After the nine years, Buddhaśrījñāna returns to North India and then teaches Guhyasamāja to a variety of followers, setting the Jñānapāda tradition in motion.

However, there is no reason to suppose that development of the tradition stopped then and the Ārya school, based on the Explanatory tantras and works of Nāgārjuna, Āryadeva and Candrakīrti, develops, finally being translated into Tibetan by Rin-chen bZang-po et. al. from the mid-tenth century.

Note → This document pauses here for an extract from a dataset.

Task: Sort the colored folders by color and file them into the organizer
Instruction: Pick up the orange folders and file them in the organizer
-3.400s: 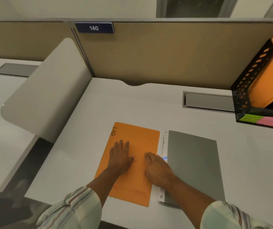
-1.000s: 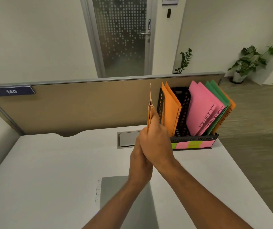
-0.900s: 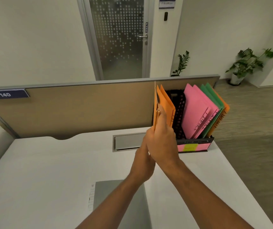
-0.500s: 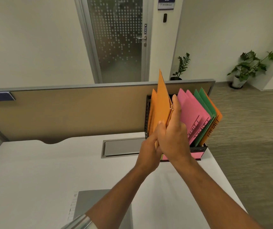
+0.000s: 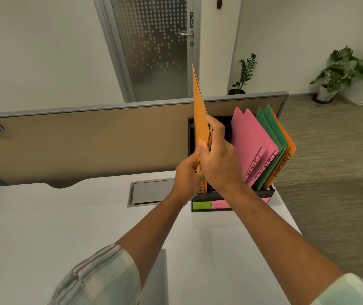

Contents of the Explanatory Tantras (from Wayman, Wedemeyer and Sonam Dragpa) T445 vajramālā: The Vajra Garland T446 caturdevīparipṛcchā: Questions of the Four Goddesses Tantra

These two texts explain elements of the yoga technique of the Guhyasamāja. The Vajra Garland teaches the generation stage with six yogas, four yogas and three samādhis and explains the completion stage by means of five stages. The Questions of the Four Goddesses explains the drops of the Subtle Body, the yoga of Vital Air, the dhāraṇī maṇḍala and the meaning of the five colours. T444 sandhivyākaraṇa-nāma-

tantra: Revelation of the Intention Tantra T447 vajrajñāna-samuccaya: Compendium of Vajra Wisdom Tantra The Revelation of the Intention is a commentary on the first twelve chapters of the Root Tantra, setting out the "proper interpretation" of the text according to the Ārya tradition. It is thought to be the

earliest of the four Explanatory Tantras. The Compendium of Vajra Wisdom sets out the method used by the Ārya tradition to interpret texts, describing the six positions and four procedures to be used in analysis. Concluding remarks

From reviewing the Guhyasamāja tantras and commentaries and considering the supposed authors, approaches to the creation of the works and their chronologies, a proposal on the linkage between the Jñānapāda and Ārya traditions has been made and on how the two traditions developed separately after that, allowing the Explanatory Tantras and texts of the Ārya tradition masters to arise. This proposal provides an earlier commencement date for the Ārya tradition and allows more time for the evolution of the complex relationships between the Explanatory Tantras and the works of Nāgārjuna, Āryadeva and Candrakīrti, which with the previously proposed dating would all have had to have happened in the last half of the tenth century CE.